# Routing drawer bottom and box joint corners



## MT Stringer (Aug 15, 2012)

I am fixing to build a desk drawer using box joints for the corners and route a groove for the drawer bottom.
My question is which should I do first? All done on a router table. 
I would like to minimize tear out where the grooves and joints meet.
Thanks
Mike


----------



## CharleyL (Feb 28, 2009)

You can rout stopped dados in the sides to fit the bottom, rout straight through the ends and then plug the ends of the dados where they show on the outside of the box, or you can clamp the 4 sides together and place it on the router table with a small diameter slotting bit of the correct size to fit the bottom and then just cut the dado in all 4 sides at the same time. A small diameter slotting bit is necessary to keep the corner cut within the thickness of the sides. You will then need to round the corners of the bottom just enough so that they match the arc cut by the slotting bit. Lee Valley carries these slotting bits in two sizes. See the links below. Other companies may also offer them, but I haven't found any others with the small diameter needed.

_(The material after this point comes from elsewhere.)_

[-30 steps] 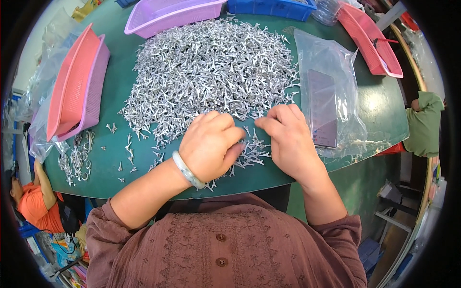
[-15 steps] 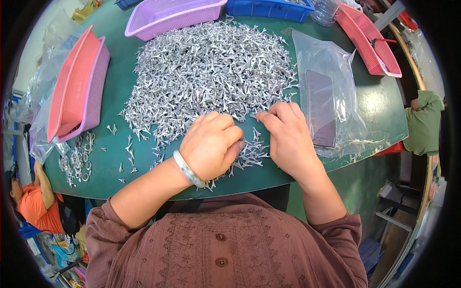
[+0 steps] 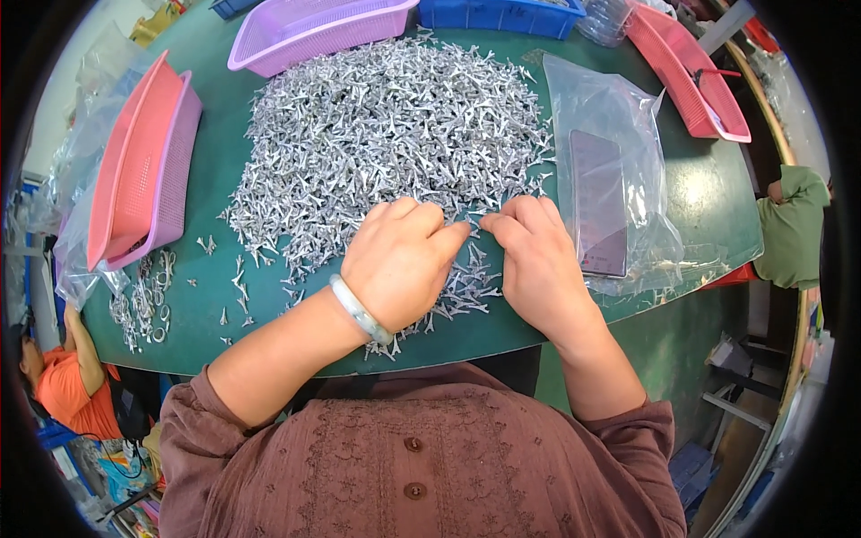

Box-Slotting Bits - Lee Valley Tools


Charley


----------



## bobj3 (Jan 17, 2006)

Hi

No need to buy a 30.oo bit for the job when a norm router bit will do the job just fine with stop blocks on router table fence...just need to stop short of the end so you don't blow out the end of the pass.. 

But if you want to do it that way just clamp the box up without any glue and just use a slot cutter bit unclamp the box and round the ends of the bottom then put in place and then glue up the drawer/ box.. 

==
==


----------



## MT Stringer (Aug 15, 2012)

Thanks for the help. I will work on it.


----------



## mgmine (Jan 16, 2012)

Unless you really want a box joint there is a much quicker and easier way of building the drawer. Use a 3/8" rabbiting bit on the front to set the sides in(assuming that you are using 3/8" thick wood). Use a straight bit (what ever size your bottom thickness is) to cut the bottom groove and the grove on the back end of the drawer. Cut the back of the drawer to fit between the sides and nail it all together.


----------



## pretender74 (May 27, 2011)

There are myriad of videos on YouTube any way you want.


----------



## MT Stringer (Aug 15, 2012)

Yeah, I really want to make box joints. Just to prove I can. I have drawers in my workbench that are 20 years old and they have held together just fine with just glue and butt joints. And a microwave stand with a drawer that is almost 30 years old and working fine. However, this drawer will be part of a podium I am building for my niece and thought it would be nice to look a little nicer.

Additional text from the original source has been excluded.